Could a similar scenario unfold in Toronto? The details may be different, but the end result is the same: a large and complicated view boils down to more acceptable parts, and there follows a lot of horse haggling involving cost and land use and ultimately a stage of baseball emerges at the end. Maybe it’s next to the Rogers Center, maybe it’s somewhere else on the waterfront that’s currently being imagined for better things.

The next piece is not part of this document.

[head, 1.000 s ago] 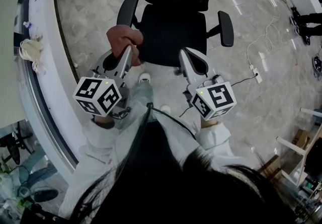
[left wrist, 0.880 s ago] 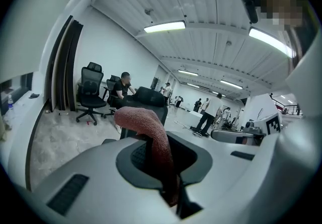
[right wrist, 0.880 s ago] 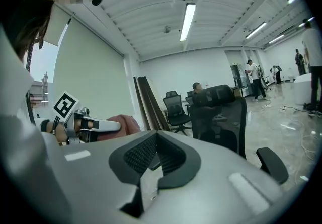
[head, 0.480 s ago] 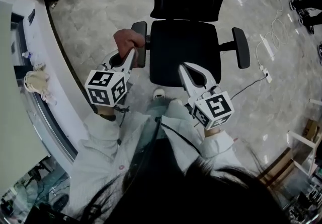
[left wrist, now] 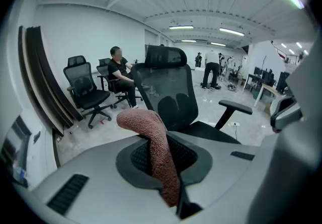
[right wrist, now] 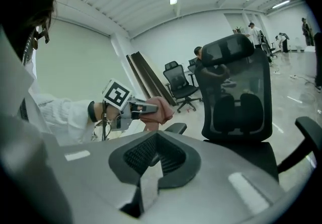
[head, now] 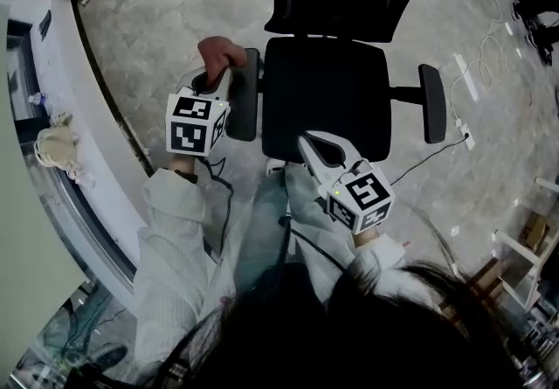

The thing to remember as the process unfolds is that Rogers owns a baseball stadium that she already owns and that she bought, at age 15, for less than 5% of her cost. construction. If he wants to replace it, it should be a project that depends entirely on the management of Rogers and its shareholders. The stadium gambit inevitably includes a call for public money to help pay for up-front costs, or back tax breaks, or soft land arrangements, or a combination of the three. Of course, this benefits the owners of the team, but hey: new stadium! Outfield Beer Garden! Court!

There are probably some Blue Jays fans already out there who dream of a PNC Park North or an Oracle Park East – the charming waterfront stadiums of Pittsburgh and San Francisco – and who would be fine if a few dollars of the taxpayers were going for this instead of filling in potholes.

But that’s just the trap that the team owners set. Of course, it would be nice if the Blue Jays replaced their fiery old dome. And if they do, the public should be prepared to support them in one specific way, and only one way: by buying tickets.